Die komt de badkamer in. Hij grijpt mijn pols vast. “Doe niet zo afstandelijk, Leen. Dat verdien ik niet.”
Ik ruk mijn arm los en klem mijn kaken stevig op elkaar. “Hoepel op.” Mijn woedende blik zegt waarschijnlijk al genoeg. Ryan deinst verschrikt achteruit.
Ik knal de badkamerdeur vlak voor zijn gezicht dicht en doe hem op slot. Ik zet de douche aan, stap onder de hete waterstraal en schrob de geur van alcohol van me af. Intussen schieten allerlei gedachten door mijn hoofd. Terwijl ik probeer na te denken over wat ik moet doen, pak ik een handdoek van het rek en droog ik me af. Ik luister even of ik aan de andere kant van de badkamerdeur geluiden hoor, maar ik hoor niets. Opgelucht open ik de deur. Tot ik Ryan op bed zie zitten. Hij zit daar alleen maar, geen gezichtsuitdrukking, zonder te bewegen.
“Rot op!” roep ik vol ongeloof.
“Nee,” antwoordt hij zelfzeker. Hij staat recht en komt naar me toe. Zachtjes pakt hij met een hand mijn hoofd vast. “Ik kan niet zonder jou,” fluistert hij en dan kust hij zachtjes mijn lippen.
Ik ben verloren. Al mijn zorgen zijn eensklaps vergeten. Ik vertoef weer op die speciale plek, die roze wolk waar passie en verlangen alles vertroebelen.
En dan zie ik plots het gezicht van Kristof voor me. Ik geef een schreeuw en duw Ryan van me af. “Nee,” bijt ik hem toe. “Ga weg.”
“Leen, alsjeblieft,” smeekt Ryan.
“Ik wil je niet!” reageer ik. Ik pak zijn kleren van de grond en smijt ze zijn richting uit.

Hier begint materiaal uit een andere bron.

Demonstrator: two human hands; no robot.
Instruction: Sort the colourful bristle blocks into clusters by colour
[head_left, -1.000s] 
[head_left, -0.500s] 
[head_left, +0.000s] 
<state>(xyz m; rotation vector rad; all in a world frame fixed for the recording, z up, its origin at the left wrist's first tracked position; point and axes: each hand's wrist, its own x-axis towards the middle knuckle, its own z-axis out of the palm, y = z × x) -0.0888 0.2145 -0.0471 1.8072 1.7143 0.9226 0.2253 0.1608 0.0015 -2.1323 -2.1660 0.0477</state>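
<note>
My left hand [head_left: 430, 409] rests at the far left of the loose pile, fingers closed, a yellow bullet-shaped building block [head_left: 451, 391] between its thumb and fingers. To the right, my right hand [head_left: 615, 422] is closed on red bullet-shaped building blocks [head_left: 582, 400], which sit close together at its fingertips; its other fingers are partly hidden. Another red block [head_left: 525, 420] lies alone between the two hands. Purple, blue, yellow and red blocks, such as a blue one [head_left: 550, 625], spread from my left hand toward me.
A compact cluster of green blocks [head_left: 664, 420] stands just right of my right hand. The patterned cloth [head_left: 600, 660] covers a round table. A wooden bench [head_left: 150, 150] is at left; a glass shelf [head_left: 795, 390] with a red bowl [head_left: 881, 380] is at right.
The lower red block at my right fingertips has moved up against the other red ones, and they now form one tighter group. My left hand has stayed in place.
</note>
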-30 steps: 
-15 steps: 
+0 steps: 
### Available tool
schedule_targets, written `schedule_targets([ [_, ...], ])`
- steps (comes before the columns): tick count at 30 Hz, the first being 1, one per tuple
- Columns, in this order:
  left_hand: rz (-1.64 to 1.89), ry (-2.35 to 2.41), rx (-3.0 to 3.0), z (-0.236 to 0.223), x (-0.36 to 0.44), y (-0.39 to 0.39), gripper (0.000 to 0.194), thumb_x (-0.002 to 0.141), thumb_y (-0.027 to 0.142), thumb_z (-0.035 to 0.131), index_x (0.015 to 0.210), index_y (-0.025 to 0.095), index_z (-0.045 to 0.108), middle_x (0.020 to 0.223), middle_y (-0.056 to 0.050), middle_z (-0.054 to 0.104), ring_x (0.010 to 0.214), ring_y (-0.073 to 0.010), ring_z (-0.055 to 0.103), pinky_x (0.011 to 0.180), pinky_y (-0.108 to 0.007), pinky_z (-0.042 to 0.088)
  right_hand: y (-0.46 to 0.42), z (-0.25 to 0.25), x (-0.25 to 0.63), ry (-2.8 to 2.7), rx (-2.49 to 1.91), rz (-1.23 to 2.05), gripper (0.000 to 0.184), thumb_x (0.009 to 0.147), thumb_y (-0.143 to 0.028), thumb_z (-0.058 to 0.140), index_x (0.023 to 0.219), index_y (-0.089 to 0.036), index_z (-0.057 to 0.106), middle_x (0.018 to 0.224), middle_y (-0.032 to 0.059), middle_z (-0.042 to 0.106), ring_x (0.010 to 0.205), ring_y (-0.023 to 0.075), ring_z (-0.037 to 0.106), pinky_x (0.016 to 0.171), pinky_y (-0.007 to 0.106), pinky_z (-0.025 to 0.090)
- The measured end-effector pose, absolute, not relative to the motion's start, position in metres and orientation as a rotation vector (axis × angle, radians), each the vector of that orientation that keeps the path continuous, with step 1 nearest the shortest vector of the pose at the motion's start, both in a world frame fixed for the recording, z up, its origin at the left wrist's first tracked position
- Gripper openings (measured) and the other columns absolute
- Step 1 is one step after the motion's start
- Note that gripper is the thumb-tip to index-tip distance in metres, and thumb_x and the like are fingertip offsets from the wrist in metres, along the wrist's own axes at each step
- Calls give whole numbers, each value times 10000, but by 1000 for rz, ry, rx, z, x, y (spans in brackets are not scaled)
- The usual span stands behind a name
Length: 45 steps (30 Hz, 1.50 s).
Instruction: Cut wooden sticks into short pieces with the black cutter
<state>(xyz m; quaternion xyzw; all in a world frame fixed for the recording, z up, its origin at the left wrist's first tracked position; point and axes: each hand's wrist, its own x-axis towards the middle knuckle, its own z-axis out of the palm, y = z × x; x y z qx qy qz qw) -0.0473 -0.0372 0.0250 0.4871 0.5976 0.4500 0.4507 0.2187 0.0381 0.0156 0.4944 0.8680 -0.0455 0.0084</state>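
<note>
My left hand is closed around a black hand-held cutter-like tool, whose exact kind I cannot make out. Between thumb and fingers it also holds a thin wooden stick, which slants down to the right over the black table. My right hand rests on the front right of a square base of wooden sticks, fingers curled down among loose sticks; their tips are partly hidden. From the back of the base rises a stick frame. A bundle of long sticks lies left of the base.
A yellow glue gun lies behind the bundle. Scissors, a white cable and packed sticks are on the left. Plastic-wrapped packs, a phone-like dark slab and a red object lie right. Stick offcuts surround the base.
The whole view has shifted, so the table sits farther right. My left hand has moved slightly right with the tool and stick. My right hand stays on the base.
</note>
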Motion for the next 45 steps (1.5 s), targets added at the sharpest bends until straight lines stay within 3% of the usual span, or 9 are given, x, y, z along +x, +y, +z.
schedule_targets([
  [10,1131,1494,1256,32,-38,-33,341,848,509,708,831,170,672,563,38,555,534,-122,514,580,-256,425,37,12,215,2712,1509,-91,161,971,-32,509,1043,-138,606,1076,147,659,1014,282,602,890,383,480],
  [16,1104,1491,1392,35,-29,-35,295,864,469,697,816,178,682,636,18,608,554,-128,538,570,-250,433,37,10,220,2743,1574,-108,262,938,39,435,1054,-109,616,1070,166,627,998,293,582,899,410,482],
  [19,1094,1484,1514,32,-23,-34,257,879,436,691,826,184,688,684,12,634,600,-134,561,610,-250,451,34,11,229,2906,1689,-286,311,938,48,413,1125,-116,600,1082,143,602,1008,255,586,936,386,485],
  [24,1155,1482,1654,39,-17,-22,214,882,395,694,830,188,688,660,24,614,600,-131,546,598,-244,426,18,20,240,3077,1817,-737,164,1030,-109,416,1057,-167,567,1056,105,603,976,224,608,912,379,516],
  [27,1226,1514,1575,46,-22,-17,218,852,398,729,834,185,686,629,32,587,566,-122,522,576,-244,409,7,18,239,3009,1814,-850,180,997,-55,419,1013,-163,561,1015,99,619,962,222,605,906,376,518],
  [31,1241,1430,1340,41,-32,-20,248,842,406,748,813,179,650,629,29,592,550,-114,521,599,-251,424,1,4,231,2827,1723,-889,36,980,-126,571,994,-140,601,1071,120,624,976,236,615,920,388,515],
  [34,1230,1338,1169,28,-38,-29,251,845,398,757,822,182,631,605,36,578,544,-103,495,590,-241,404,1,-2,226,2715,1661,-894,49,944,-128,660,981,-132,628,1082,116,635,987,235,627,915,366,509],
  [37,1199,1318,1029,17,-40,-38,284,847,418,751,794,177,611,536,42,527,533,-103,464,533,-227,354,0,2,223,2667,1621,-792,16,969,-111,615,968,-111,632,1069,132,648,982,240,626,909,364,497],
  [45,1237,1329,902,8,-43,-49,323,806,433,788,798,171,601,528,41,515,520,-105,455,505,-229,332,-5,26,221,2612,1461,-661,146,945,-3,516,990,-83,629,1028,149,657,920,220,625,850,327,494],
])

Hij laat zich raken door de kleren, zonder moeite te doen ze te ontwijken. “Stop met te luisteren naar wat je hoofd wilt en luister naar je hart.”
“Mijn hart zegt dat we hier mee moeten stoppen.”
“Lieg niet tegen mij.” Ryan stormt naar voor en pakt me beet.
“Laat me alsjeblieft los. We moeten hier mee stoppen en vergeten wat er gebeurd is. Zo simpel is het.”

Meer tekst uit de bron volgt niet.